A fronte di tali argomentazioni deve rimarcarsi che non vi è dubbio che il sequestro preventivo, prodromico alla confisca dell'immobile, è legittimo anche se avente come oggetto beni appartenenti a terzi estranei al procedimento penale, poichè il vincolo in esame, diretto a rendere indisponibile la "res", è imposto per più generali esigenze di giustizia, quali sono quelle relative alla tutela della collettività (Sez. 2, n. 2296 del 15/05/1992, Rv. 190789; Sez. 6, n. 42819 del 22/10/2008, Rv. 241878).
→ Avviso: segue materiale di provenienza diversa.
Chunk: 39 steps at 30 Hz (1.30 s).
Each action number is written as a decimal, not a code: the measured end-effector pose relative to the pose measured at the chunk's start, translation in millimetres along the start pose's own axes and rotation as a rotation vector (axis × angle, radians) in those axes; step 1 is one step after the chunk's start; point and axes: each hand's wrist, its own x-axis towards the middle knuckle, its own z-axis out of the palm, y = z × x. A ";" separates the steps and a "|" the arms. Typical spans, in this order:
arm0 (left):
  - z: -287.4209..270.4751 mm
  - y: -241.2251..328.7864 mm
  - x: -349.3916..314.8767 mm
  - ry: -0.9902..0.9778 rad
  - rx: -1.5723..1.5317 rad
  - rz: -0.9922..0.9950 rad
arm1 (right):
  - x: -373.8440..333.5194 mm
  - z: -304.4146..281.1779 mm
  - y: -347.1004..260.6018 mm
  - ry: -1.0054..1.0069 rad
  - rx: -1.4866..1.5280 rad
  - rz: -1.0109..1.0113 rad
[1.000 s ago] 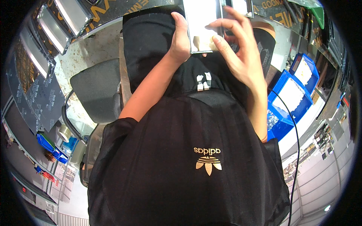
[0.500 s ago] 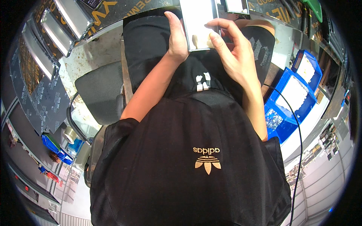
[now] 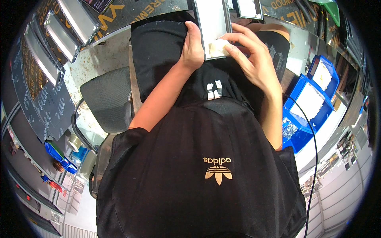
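A long framed panel (image 3: 212, 24) with a shiny pale face and dark edges lies over my lap, running up past the top of the view. My left hand (image 3: 193, 49) grips its left edge, thumb along the side and the other fingers hidden behind or under it. At the panel's near end, my right hand (image 3: 254, 55) pinches a cream-white wad (image 3: 217, 48), which looks like folded cloth, between thumb and forefinger. The wad rests against the panel's face. The remaining right fingers curl by the panel's right edge.
Similar framed panels (image 3: 63, 36) lie on the bench at the upper left, and another framed piece (image 3: 250, 8) sits at the top. Blue bins (image 3: 307, 104) with white small parts stand at right. A black cable (image 3: 316, 158) hangs beside me; an empty chair (image 3: 106, 99) stands left.
The panel and both hands have shifted slightly right and toward me. My right fingers have moved down the panel's near end, and the cream-white wad now shows more plainly.
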 end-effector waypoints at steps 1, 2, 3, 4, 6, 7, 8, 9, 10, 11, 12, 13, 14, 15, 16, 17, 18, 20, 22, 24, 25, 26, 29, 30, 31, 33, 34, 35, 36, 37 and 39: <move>-2.5 -0.6 1.4 -0.008 0.088 0.010 | 0.2 -2.9 0.8 -0.007 -0.067 -0.030; -2.6 -1.6 1.2 -0.012 0.073 0.018 | 0.8 -5.3 1.2 -0.014 -0.134 -0.060; -1.9 -2.7 1.0 -0.003 0.078 0.013 | 1.5 -7.3 1.3 -0.016 -0.144 -0.079; -1.7 -2.9 1.1 0.006 0.081 0.000 | 2.3 -9.6 1.4 -0.018 -0.155 -0.097; -1.7 -2.4 1.8 0.014 0.100 0.017 | 3.3 -13.7 1.4 -0.003 -0.173 -0.137; -1.8 -1.9 1.8 0.024 0.120 0.013 | 2.6 -15.8 1.3 0.013 -0.179 -0.158; -1.7 -1.6 1.8 0.036 0.170 0.011 | 1.5 -17.2 1.2 0.028 -0.184 -0.180; -1.4 -1.6 1.6 0.053 0.230 0.001 | -1.3 -18.4 0.9 0.017 -0.170 -0.161; -1.2 -1.9 1.7 0.069 0.290 -0.009 | -4.5 -18.9 0.8 0.006 -0.157 -0.142; -0.1 -2.9 1.2 0.071 0.279 -0.005 | -7.2 -18.5 1.3 0.000 -0.149 -0.136; 0.9 -3.9 0.7 0.070 0.267 -0.001 | -10.2 -17.6 2.0 0.018 -0.136 -0.161; 1.5 -4.8 0.8 0.070 0.254 0.002 | -12.9 -15.8 3.0 0.039 -0.128 -0.198; 1.8 -5.4 0.9 0.047 0.249 0.001 | -15.2 -14.2 4.2 0.061 -0.120 -0.235; 1.5 -5.0 0.9 0.026 0.245 0.001 | -17.7 -12.2 5.1 0.079 -0.107 -0.233; 1.1 -4.4 0.7 0.005 0.241 0.001 | -19.0 -11.0 6.5 0.103 -0.116 -0.251; 0.1 -3.1 0.9 -0.010 0.270 -0.003 | -20.3 -10.1 7.7 0.120 -0.127 -0.267; -1.2 -1.2 1.2 -0.024 0.301 -0.008 | -20.7 -9.6 9.0 0.137 -0.140 -0.275; -2.2 2.0 0.7 -0.018 0.372 -0.005 | -20.8 -9.1 11.2 0.172 -0.128 -0.306; -2.1 5.0 0.1 0.020 0.453 0.013 | -19.7 -8.4 13.2 0.226 -0.118 -0.343; -1.0 7.3 -0.1 0.017 0.436 -0.001 | -19.3 -5.5 14.2 0.292 -0.113 -0.390; 0.2 8.1 0.8 0.011 0.425 -0.006 | -19.9 -2.8 14.1 0.340 -0.043 -0.380; 1.5 8.8 1.7 -0.005 0.325 -0.019 | -21.1 -1.8 14.1 0.415 0.037 -0.368; 8.5 11.9 0.4 0.001 0.250 -0.148 | -25.3 7.8 13.3 0.467 0.902 -0.037; 11.0 12.5 1.4 0.028 0.134 -0.186 | -27.6 7.8 12.6 0.407 1.198 0.040; 11.9 13.8 2.6 0.021 0.098 -0.215 | -26.9 8.8 13.7 0.384 1.327 0.061; 13.1 16.1 4.9 -0.009 0.080 -0.232 | -27.5 8.2 13.6 0.302 1.564 0.054; 13.1 17.4 5.4 -0.031 0.101 -0.224 | -27.0 7.6 13.5 0.263 1.694 0.058; 13.0 18.0 6.0 -0.042 0.109 -0.223 | -26.2 7.2 13.5 0.207 1.754 0.029; 13.2 18.0 6.8 -0.042 0.098 -0.224 | -25.1 6.8 13.6 0.192 1.791 0.012; 12.6 18.6 6.4 -0.039 0.089 -0.230 | -24.4 7.1 13.4 0.177 1.834 0.004; 11.9 18.6 5.3 -0.032 0.082 -0.240 | -23.5 8.0 13.8 0.139 1.857 -0.032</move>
In siffatta eventualità, tuttavia, come questa Corte ha già avuto modo di osservare (Sez. 2, n. 47007 del 12/10/2016, Rv. 268172), il giudice è chiamato a soddisfare un preciso onere motivazionale consistente in una pregnante valutazione del requisito del "periculum in mora"; deve ossia accertare, sia pure in termini di semplice probabilità, l'esistenza di un collegamento di tali beni con l'indagato, sulla base di elementi che appaiano indicativi della loro effettiva disponibilità da parte di quest'ultimo, per effetto del carattere fittizio della loro intestazione, ovvero di particolari rapporti in atto tra il terzo titolare e l'indagato.


Tale onere motivazionale non è stato soddisfatto dal provvedimento impugnato.


Ciò si è tradotto, come censurato con il terzo motivo di ricorso, nell'adozione di un provvedimento carente di motivazione riguardo ai presupposti necessari per disporre la misura cautelare reale; presupposti rimessi alla valutazione del giudice della cautela, la cui mancanza non può essere colmata con un'integrazione in fase esecutiva. Difatti, la disponibilità del bene intestato al terzo da parte dell'indagato non attiene alla mera esecuzione della misura, ma deve essere valutata come presupposto di legittimità della stessa (in questo senso cfr.: Cass., Sez. 2, n. 20685 del 21/03/2017 Rv. 270066).


Ne discende che il provvedimento impugnato, inficiato dalla violazione dell'art. 125 c.p.p., comma 3, ed il decreto di sequestro, emesso in data 2 luglio 2018, limitatamente all'immobile intestato a Ci.Al. vanno annullati, con conseguente restituzione del predetto immobile all'avente diritto. I ricorsi vanno dichiarati inammissibili nel resto.


2. La declaratoria di inammissibilità dei ricorsi, proposti da C.E. e Scuderia Italiae srls, comporta, ai sensi dell'art. 616 c.p.p., la condanna dei predetti al pagamento delle spese processuali nonchè - apparendo evidente che essi hanno proposto i ricorsi determinando la causa di inammissibilità per colpa (Corte Cost., 13 giugno 2000 n. 186), e tenuto conto dell'entità della colpa della somma di Euro duemila ciascuno in favore della Cassa delle Ammende a titolo di sanzione pecuniaria.


P.Q.M.

Annulla senza rinvio l'ordinanza impugnata ed il decreto di sequestro emesso in data 2 luglio 2018 limitatamente all'immobile intestato a Ci.Al. e ne dispone la restituzione. Manda alla cancelleria per gli adempimenti di cui all'art. 626 c.p.p.. Dichiara inammissibili i ricorsi di C.E. e Scuderia Italiae s.r.l.s. che condanna al pagamento delle spese processuali e della somma di Euro duemila ciascuno in favore della Cassa delle Ammende.


Così deciso in Roma, nella Udienza camerale, il 18 gennaio 2019.